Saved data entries
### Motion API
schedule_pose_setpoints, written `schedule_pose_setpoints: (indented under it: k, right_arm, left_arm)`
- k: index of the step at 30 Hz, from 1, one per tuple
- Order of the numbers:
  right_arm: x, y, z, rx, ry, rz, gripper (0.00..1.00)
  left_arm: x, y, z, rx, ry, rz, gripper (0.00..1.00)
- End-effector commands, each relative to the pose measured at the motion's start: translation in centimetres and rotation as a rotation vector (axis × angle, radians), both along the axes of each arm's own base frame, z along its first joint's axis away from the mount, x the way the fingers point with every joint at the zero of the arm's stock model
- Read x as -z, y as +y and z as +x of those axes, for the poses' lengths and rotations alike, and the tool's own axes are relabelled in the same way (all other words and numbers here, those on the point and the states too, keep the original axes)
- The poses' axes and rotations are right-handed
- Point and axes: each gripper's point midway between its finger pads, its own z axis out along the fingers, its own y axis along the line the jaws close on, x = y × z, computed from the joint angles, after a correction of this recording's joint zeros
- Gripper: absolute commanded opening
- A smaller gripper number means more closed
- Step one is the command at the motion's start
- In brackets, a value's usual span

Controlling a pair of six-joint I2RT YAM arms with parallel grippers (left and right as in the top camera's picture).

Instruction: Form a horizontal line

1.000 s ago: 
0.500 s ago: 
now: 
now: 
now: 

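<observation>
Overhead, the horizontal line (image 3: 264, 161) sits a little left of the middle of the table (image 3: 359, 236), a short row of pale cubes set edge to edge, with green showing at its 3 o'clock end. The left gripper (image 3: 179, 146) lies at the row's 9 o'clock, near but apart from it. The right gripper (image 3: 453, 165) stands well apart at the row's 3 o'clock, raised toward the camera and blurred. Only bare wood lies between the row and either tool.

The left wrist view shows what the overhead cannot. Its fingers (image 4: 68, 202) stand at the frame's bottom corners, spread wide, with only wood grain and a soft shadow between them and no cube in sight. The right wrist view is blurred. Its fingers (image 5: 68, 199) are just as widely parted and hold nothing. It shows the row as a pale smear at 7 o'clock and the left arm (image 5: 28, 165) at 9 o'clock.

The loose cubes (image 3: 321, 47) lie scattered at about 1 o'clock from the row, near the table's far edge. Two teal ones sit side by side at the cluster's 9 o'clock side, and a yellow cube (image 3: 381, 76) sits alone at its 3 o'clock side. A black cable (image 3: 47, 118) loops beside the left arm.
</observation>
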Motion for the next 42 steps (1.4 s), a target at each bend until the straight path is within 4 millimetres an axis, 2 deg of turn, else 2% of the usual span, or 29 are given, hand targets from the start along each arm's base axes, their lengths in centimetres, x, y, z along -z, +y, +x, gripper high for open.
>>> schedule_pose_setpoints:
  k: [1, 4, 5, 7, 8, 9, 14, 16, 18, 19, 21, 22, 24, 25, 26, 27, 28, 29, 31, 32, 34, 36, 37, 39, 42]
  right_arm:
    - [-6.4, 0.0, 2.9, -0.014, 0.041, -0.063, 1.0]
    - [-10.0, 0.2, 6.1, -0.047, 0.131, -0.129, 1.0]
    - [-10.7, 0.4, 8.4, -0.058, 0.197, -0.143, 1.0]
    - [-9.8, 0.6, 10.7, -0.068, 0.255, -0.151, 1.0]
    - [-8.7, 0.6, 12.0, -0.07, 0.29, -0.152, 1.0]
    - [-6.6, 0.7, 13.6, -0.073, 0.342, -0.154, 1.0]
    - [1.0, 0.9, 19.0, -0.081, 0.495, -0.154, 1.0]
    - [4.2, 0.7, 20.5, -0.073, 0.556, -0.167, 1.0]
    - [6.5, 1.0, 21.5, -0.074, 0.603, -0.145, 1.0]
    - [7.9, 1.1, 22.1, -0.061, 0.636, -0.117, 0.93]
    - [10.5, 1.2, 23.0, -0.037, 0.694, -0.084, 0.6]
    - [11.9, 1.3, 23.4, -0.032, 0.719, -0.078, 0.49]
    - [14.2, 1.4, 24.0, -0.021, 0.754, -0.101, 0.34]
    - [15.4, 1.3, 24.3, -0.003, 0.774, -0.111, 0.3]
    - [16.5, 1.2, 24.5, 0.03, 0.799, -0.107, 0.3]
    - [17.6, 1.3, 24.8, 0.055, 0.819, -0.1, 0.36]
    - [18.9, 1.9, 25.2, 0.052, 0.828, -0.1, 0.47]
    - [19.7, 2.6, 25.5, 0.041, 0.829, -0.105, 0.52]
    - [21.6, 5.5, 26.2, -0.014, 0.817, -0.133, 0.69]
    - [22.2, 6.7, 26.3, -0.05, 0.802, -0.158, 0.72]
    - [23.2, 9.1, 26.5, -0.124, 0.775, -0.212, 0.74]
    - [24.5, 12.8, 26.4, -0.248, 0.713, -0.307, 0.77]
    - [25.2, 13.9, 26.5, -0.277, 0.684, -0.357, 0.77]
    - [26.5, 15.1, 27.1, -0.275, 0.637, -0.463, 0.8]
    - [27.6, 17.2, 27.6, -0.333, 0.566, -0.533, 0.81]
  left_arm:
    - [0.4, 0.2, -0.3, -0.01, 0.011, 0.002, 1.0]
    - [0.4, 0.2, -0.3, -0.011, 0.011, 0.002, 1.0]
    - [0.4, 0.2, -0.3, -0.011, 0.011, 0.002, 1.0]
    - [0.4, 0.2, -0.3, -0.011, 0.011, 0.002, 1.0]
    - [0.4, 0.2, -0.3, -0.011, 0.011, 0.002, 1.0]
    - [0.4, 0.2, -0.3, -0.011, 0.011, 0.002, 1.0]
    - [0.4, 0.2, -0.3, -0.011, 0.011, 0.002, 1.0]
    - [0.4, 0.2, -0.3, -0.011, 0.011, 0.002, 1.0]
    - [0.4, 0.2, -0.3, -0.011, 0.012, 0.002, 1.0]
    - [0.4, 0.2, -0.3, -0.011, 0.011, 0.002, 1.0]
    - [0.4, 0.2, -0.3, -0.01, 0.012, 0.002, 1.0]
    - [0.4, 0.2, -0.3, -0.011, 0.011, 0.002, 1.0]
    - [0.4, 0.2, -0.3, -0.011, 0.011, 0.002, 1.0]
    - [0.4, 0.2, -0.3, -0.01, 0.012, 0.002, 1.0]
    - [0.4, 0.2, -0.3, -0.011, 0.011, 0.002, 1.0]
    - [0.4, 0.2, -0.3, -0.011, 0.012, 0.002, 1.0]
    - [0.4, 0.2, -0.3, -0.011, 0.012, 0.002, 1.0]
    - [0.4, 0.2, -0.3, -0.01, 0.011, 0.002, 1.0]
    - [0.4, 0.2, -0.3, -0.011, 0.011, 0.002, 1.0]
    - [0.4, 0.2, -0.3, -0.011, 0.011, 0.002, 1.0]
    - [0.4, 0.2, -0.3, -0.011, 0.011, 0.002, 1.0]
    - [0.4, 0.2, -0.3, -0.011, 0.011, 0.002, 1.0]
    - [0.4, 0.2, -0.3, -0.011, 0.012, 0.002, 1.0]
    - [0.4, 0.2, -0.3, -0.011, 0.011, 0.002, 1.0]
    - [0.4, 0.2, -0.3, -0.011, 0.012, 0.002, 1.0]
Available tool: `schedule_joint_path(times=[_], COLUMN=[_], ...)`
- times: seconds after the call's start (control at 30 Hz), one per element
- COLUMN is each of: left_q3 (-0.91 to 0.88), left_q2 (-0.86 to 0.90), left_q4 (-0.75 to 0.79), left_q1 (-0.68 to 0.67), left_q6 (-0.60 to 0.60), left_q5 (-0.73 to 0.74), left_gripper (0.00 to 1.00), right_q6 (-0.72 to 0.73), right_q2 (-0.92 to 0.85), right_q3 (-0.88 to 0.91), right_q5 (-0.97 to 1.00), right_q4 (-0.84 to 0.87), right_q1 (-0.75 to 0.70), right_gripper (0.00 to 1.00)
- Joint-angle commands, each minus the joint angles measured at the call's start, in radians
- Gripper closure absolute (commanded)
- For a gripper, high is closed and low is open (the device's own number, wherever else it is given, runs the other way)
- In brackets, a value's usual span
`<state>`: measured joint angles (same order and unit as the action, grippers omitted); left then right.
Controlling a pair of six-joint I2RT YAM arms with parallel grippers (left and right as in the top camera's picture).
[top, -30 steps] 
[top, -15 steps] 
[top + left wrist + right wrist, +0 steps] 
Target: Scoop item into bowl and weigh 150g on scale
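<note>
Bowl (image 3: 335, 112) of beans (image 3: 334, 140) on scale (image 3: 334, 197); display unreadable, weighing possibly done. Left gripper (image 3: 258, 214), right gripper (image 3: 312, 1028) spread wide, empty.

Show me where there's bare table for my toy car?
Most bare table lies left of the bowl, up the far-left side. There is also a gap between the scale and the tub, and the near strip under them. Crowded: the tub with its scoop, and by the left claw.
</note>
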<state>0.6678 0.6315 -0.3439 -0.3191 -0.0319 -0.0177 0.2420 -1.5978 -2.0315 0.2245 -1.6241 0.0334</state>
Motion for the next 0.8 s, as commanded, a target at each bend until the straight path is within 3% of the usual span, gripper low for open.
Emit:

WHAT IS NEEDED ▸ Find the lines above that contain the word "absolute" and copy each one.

WRITTEN ANSWER ▸
- Gripper: absolute commanded opening
- Gripper closure absolute (commanded)

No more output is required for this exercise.